Has the far-right threat been exaggerated? Is the US about to fall to fascism? No, on both counts. Trump’s four years in office massively emboldened the far-right, and Trump has given them respectability: they now appear as the ’out-there’ wing of the conservative coalition but no longer beyond the pale. Many Republican Party politicians think so too, as they refused to join in condemnation of Trump in the aftermath of 6 January for fear of alienating the Trumpist electorate. Trumpism continues to be a substantial force in the Republican Party.

If Biden’s presidency fails to deliver to his voters and alienates still more of those attracted to Trumpism, the 2024 election could see another far-right Republican returned to the White House, in a context where the far-right is becoming more organised and emboldened. Moreover, the Covid-19 crisis makes a Biden failure and growing political disenchantment harder to avoid.

The left

The main socialist organisation, the Democratic Socialists of America (DSA), grew dramatically around Bernie Sanders’ bids for the Democratic presidential nomination in 2016 and 2020: it went from around 5,000 in 2015 to 66,000 today. A number of its members are high-profile members of the House of Representatives, elected on the Democratic ticket, including Alexandria Ocasio-Cortez and Rashida Tlaib.

The DSA was torn during the 2020 election: they did not officially endorse Biden, but many of their members criticised this and campaigned for Biden in order to stop Trump, while the trade union movement overwhelmingly backed Biden. The AWL supported a third candidate in the presidential election, Howie Hawkins.

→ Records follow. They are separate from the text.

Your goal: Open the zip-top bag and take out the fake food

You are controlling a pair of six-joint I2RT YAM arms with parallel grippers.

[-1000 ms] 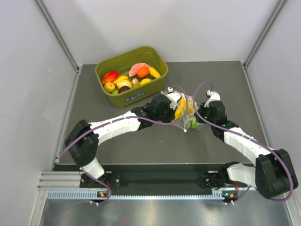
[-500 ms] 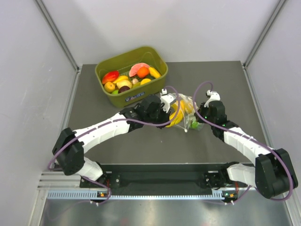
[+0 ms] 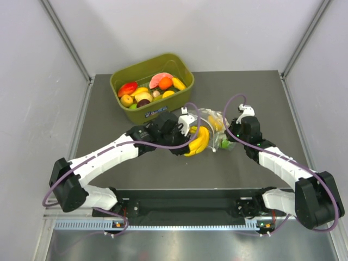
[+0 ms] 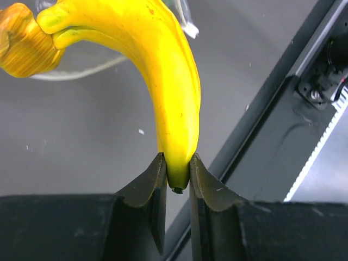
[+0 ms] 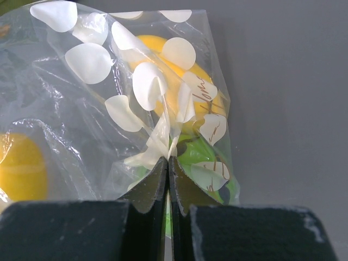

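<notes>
My left gripper (image 3: 187, 145) is shut on the tip of the yellow banana bunch (image 3: 197, 141), holding it just outside the mouth of the clear zip-top bag (image 3: 213, 126). In the left wrist view the banana bunch (image 4: 163, 81) rises from between my fingertips, with an orange-yellow piece (image 4: 24, 41) at its far end. My right gripper (image 3: 228, 137) is shut on a pinched fold of the bag (image 5: 157, 136). Through the dotted plastic I see a yellow piece (image 5: 174, 81) and a round green piece (image 5: 209, 160).
An olive-green tub (image 3: 153, 87) with several toy fruits stands at the back left. The black rail of the table's near edge (image 4: 283, 125) shows behind the banana. Grey walls close in on both sides.
My left gripper has pulled back to the left and toward the near edge with the banana bunch, drawing it out of the bag. My right gripper has held still on the bag.
</notes>
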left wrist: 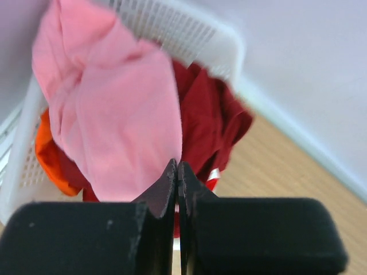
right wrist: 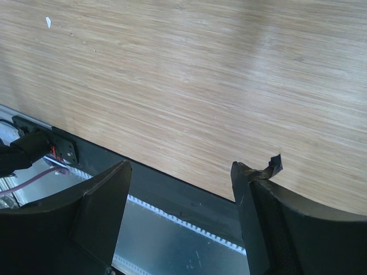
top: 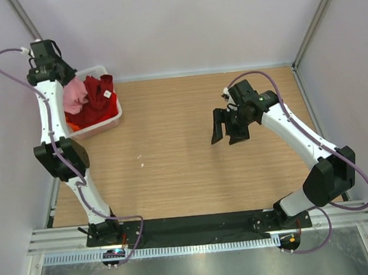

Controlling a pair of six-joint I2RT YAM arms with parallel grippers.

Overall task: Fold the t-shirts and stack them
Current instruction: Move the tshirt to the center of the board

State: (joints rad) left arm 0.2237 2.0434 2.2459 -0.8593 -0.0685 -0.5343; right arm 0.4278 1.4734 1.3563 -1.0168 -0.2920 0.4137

There is a substantial force to the left of Biden. Trade unionists and leftists, and campaigners for equal rights for all Americans, such as the Black Lives Matter movement, will need to step up their campaigns and struggles to ensure that Trumpism does not bounce back from Trump’s defeat. They must keep campaigning on the social issues that can win part of Trump’s base to an orientation to the labour movement, as well as represent those working-class Americans who do not see themselves reflected in the political system. They must build an independent pole to the pro-business, machine politics of the Democratic Party which offers US workers little genuine hope for the future.